## About this exercise
Nothing but the lines from the one including "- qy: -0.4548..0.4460" through the last line of the entries, restated exactly, should appear in the answer; omit the pictures.

## Records provided
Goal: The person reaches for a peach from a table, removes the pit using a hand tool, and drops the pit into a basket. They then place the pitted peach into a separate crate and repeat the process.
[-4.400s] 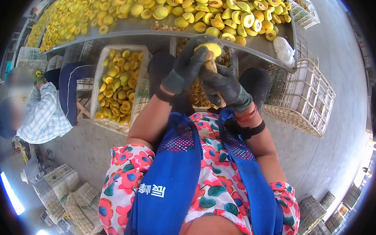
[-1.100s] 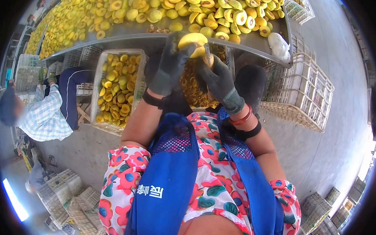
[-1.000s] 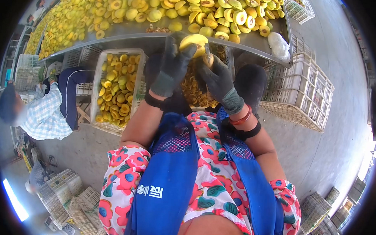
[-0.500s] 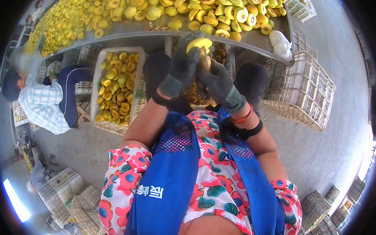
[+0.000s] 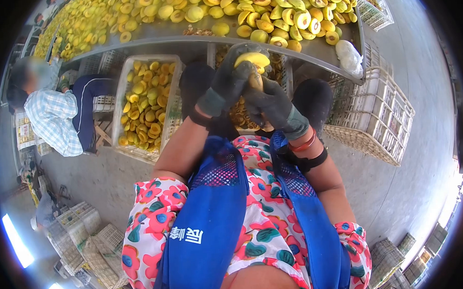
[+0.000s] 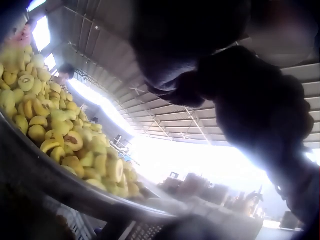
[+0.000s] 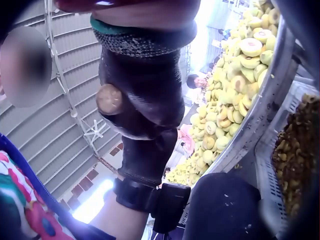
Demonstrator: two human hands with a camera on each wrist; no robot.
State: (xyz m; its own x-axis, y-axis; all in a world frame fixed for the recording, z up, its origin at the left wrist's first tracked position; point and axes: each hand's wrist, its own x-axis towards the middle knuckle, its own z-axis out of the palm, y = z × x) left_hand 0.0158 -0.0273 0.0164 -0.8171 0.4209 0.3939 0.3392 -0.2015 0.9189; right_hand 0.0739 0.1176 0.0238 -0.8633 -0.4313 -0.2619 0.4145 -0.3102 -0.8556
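Observation:
My gloved left hand (image 5: 226, 86) grips a yellow peach half (image 5: 253, 58) in front of the table edge, its thumb low on the fruit. In my gloved right hand (image 5: 278, 107) is a wooden-handled tool (image 5: 255, 82), pointed up at the peach half's underside; the tool's metal tip is hidden by the fruit and fingers. The two hands are close together, overlapping in the head view. In the right wrist view, the round butt of the wooden handle (image 7: 109, 99) sticks out of the dark glove. The left wrist view shows the gloves only as dark shapes.
A metal table (image 5: 187, 39) bears a heap of peach halves (image 5: 283, 15) and a white plastic bag (image 5: 349, 58). Below, a crate (image 5: 177, 103) of peach halves stands left and one of scraps (image 7: 295, 155) between my knees. Stacked crates (image 5: 369, 117) stand right; another person (image 5: 52, 112) sits left.
The hands, slightly apart a second ago with the metal tip showing beside the peach half, have come together. The tip is now hidden. The person at left has shifted and raised an arm.

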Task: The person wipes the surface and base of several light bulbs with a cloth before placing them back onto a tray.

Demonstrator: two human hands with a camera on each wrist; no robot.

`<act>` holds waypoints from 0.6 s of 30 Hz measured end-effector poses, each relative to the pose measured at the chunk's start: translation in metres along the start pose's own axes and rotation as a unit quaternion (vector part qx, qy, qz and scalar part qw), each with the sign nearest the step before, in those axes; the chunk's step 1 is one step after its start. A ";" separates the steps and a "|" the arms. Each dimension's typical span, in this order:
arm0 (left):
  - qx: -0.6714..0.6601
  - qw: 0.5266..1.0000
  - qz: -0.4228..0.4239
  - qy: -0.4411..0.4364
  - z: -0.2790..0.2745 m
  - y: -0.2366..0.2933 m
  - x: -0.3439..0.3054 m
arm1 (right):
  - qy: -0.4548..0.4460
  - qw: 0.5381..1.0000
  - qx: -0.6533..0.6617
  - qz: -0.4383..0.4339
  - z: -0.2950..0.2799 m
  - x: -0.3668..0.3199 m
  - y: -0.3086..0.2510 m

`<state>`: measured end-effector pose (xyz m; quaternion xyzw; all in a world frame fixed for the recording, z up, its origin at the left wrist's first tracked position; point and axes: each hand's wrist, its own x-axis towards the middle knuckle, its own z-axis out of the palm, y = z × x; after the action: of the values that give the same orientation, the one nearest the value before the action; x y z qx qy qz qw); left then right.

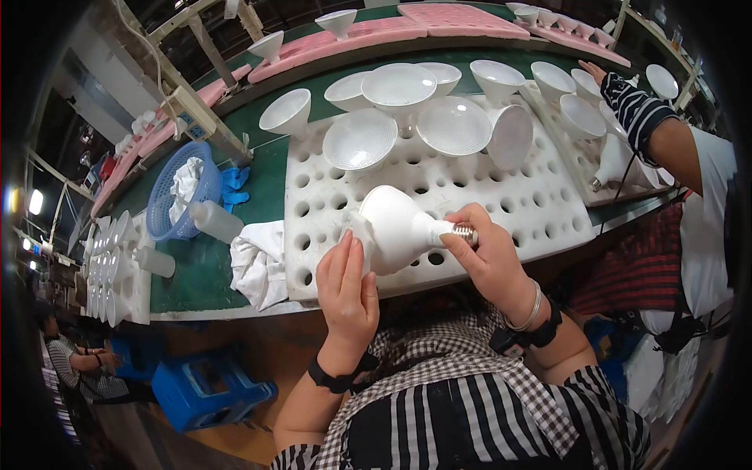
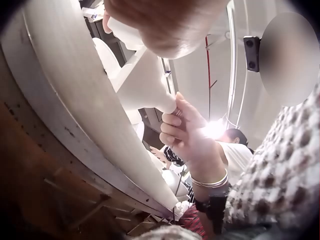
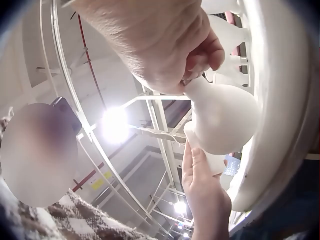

## Exercise output
  - qy: -0.4548..0.4460
  - qw: 0.5381..1.0000
  - qx: -0.6533..0.6617
  - qz: -0.4383..0.4339
  - z: -0.2950..0.2799 m
  - x: -0.3668..0.3199 m
  - y: -0.3086..0.2510 m

`<state>`: measured end-effector pose (xyz m; quaternion xyzw; all in a world frame fixed for the recording, z up, its origin at the left wrist's first tracked position; point and axes: each hand's wrist, its own x-axis towards the middle knuckle, its own z-axis out of the palm, y = z × x; after the action: of the values that give the same orientation, the one nearest the value before the action; x y z qx qy qz qw); left then right.

This output contains the full answer.